Exercise: Set down exactly the lines below between the line holding "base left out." and the line holding "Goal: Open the", inclusive; no other line belongs in the answer.

++++++

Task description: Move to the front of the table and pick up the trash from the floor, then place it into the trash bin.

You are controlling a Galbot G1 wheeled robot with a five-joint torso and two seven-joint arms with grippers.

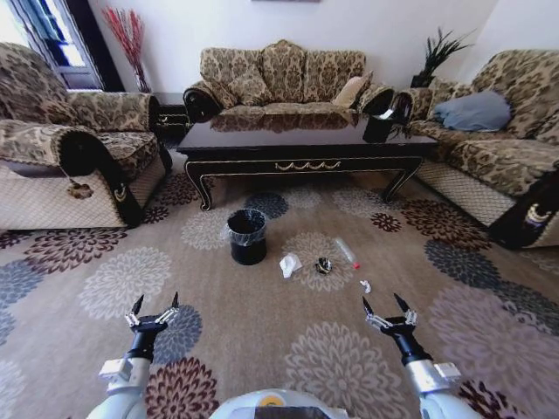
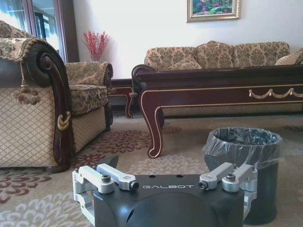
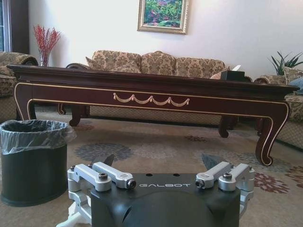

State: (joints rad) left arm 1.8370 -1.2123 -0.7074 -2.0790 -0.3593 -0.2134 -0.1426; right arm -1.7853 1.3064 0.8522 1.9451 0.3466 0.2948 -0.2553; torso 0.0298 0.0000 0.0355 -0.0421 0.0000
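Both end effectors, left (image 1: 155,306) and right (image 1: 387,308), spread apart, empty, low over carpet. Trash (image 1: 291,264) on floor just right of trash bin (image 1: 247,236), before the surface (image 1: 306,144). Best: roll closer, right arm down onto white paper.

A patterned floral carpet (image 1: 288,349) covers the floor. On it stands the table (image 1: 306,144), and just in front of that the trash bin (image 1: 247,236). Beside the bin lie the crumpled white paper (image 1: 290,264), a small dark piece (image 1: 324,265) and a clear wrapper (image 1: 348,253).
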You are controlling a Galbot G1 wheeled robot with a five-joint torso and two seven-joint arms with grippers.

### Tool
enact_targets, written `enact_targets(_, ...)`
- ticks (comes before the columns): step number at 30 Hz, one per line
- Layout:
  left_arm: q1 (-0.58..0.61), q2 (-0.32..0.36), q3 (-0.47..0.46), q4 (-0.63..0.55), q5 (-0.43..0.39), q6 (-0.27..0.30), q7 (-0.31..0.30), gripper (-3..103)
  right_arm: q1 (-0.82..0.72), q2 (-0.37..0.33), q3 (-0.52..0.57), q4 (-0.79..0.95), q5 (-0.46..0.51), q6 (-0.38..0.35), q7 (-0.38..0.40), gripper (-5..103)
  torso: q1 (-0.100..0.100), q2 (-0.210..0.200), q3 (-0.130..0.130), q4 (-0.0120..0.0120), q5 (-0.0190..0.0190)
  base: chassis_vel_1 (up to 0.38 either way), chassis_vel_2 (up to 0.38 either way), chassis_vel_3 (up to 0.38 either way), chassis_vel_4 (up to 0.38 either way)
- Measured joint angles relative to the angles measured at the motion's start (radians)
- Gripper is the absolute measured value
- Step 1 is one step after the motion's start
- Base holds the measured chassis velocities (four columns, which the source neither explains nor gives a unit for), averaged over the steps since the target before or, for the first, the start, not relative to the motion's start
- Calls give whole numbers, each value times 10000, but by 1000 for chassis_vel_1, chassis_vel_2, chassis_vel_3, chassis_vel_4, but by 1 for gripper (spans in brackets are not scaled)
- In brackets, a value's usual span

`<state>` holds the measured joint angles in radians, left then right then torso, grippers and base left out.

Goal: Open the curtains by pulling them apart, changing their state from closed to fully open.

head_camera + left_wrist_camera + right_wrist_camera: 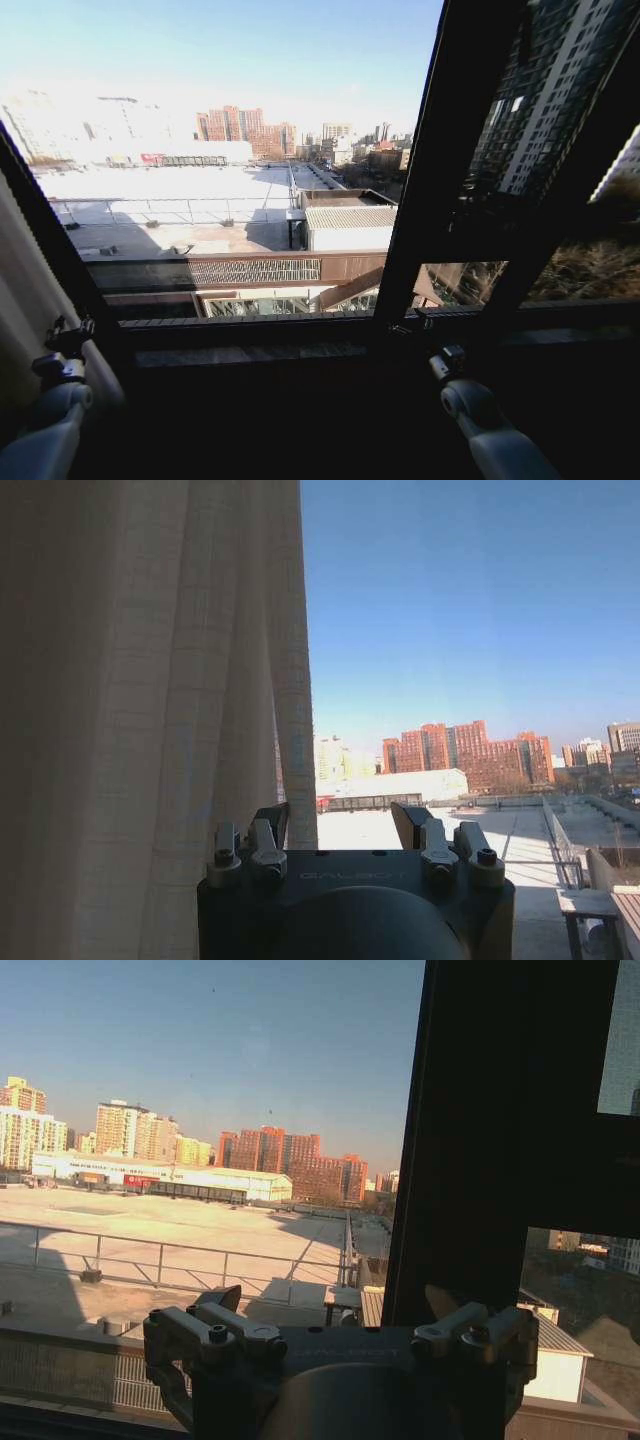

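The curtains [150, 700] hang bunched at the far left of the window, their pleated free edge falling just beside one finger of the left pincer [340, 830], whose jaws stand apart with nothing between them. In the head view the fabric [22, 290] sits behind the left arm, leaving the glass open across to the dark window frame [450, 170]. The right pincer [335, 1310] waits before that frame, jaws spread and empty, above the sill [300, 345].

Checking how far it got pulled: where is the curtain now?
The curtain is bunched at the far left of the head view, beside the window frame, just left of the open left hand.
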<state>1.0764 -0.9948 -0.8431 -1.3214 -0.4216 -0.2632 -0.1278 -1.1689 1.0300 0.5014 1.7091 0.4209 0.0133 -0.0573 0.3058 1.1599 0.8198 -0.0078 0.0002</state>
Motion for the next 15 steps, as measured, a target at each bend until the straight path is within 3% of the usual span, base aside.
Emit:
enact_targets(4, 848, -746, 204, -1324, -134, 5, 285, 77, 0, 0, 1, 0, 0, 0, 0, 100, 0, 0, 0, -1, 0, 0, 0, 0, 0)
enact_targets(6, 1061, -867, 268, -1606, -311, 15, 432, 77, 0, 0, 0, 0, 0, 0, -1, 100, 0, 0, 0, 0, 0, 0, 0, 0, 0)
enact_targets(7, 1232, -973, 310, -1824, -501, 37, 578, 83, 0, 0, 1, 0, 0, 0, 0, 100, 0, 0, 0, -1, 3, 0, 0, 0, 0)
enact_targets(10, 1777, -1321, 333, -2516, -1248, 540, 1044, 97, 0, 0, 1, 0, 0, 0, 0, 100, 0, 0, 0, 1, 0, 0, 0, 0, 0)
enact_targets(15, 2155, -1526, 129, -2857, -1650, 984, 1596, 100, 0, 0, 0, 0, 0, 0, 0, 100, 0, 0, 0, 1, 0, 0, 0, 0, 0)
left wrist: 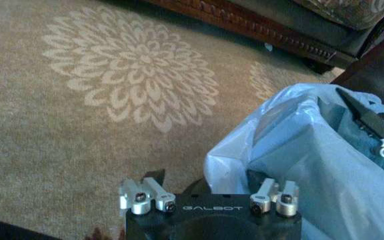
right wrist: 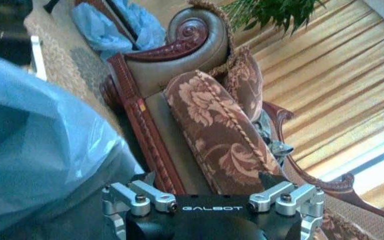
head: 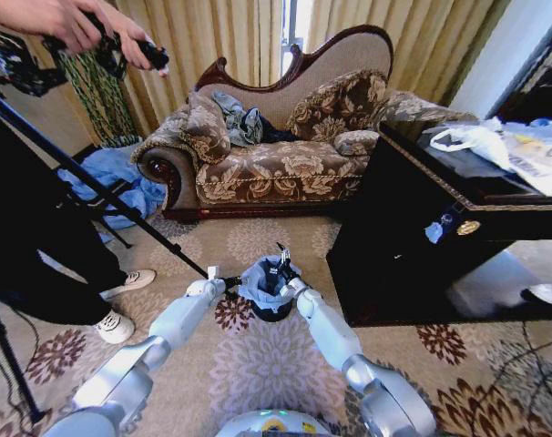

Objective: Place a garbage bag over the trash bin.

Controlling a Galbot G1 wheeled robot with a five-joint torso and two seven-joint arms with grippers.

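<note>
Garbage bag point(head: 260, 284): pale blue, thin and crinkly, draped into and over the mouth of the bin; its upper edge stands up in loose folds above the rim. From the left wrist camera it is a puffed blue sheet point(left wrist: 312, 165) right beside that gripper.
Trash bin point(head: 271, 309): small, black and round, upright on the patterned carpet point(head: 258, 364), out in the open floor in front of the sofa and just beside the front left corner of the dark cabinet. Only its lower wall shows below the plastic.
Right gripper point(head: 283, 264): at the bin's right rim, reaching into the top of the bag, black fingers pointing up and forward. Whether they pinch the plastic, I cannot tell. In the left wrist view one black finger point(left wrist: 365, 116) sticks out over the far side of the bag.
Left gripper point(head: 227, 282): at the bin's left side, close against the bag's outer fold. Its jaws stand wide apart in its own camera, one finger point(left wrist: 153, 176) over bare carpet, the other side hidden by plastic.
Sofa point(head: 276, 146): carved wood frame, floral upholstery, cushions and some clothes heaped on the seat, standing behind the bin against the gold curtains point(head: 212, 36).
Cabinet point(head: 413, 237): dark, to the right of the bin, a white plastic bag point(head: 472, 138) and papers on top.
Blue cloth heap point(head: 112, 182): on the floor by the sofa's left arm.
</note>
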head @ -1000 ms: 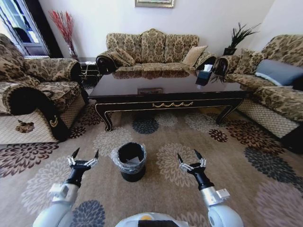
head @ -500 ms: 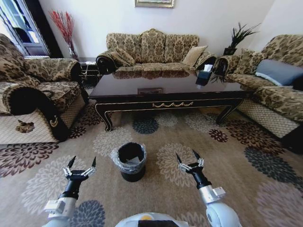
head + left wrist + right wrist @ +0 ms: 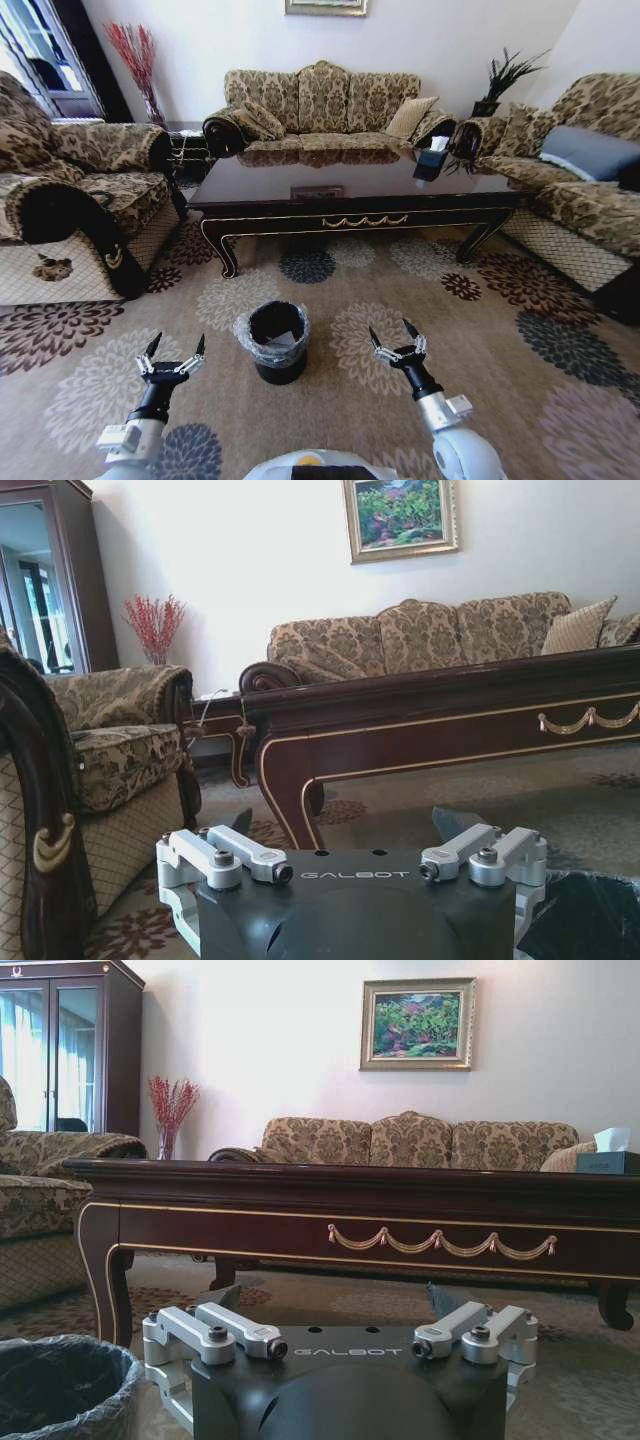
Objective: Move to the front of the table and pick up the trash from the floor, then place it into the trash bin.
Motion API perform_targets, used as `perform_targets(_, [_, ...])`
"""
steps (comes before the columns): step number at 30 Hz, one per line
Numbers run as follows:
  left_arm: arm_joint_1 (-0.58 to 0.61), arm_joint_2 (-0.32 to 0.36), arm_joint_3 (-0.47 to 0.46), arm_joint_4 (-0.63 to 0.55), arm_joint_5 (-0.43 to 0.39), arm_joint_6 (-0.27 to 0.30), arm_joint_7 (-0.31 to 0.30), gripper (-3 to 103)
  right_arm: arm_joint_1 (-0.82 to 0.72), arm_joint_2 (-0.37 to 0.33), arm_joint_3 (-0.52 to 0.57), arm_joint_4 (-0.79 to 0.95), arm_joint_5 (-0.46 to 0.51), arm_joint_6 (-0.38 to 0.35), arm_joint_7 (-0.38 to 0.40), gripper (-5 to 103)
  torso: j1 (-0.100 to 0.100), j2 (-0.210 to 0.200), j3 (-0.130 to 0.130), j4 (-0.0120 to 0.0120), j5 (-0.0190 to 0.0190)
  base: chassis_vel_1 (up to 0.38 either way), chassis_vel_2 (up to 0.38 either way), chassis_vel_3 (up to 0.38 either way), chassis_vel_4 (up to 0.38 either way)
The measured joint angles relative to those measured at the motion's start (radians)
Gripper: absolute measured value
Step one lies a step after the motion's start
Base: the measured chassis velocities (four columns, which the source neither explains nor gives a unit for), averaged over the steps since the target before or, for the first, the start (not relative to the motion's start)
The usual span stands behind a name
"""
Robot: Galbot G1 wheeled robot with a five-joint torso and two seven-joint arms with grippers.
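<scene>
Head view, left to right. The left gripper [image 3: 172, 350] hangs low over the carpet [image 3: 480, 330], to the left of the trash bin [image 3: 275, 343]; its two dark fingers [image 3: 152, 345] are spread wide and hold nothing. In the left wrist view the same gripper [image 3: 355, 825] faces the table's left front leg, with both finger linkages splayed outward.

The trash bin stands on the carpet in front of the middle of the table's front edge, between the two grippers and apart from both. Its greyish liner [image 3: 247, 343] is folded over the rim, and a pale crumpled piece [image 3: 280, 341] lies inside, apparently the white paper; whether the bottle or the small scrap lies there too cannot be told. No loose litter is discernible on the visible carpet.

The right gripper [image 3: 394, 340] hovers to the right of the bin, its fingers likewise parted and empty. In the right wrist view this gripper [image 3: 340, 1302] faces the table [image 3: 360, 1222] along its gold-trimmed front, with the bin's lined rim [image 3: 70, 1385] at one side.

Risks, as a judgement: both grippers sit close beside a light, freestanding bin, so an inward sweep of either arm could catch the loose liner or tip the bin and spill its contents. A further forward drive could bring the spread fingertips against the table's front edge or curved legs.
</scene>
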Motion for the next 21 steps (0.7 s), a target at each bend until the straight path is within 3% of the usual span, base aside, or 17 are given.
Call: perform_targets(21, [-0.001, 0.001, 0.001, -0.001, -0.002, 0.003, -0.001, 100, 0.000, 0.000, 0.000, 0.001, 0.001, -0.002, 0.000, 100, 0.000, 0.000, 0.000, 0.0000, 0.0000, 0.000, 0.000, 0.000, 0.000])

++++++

Expected answer:
`<state>` holds the measured joint angles in radians, left then right then torso, grippers and base left out.

Goal: Open the curtains by pulling them apart, changing their state from closed to fully open.

The exercise is complete with this answer.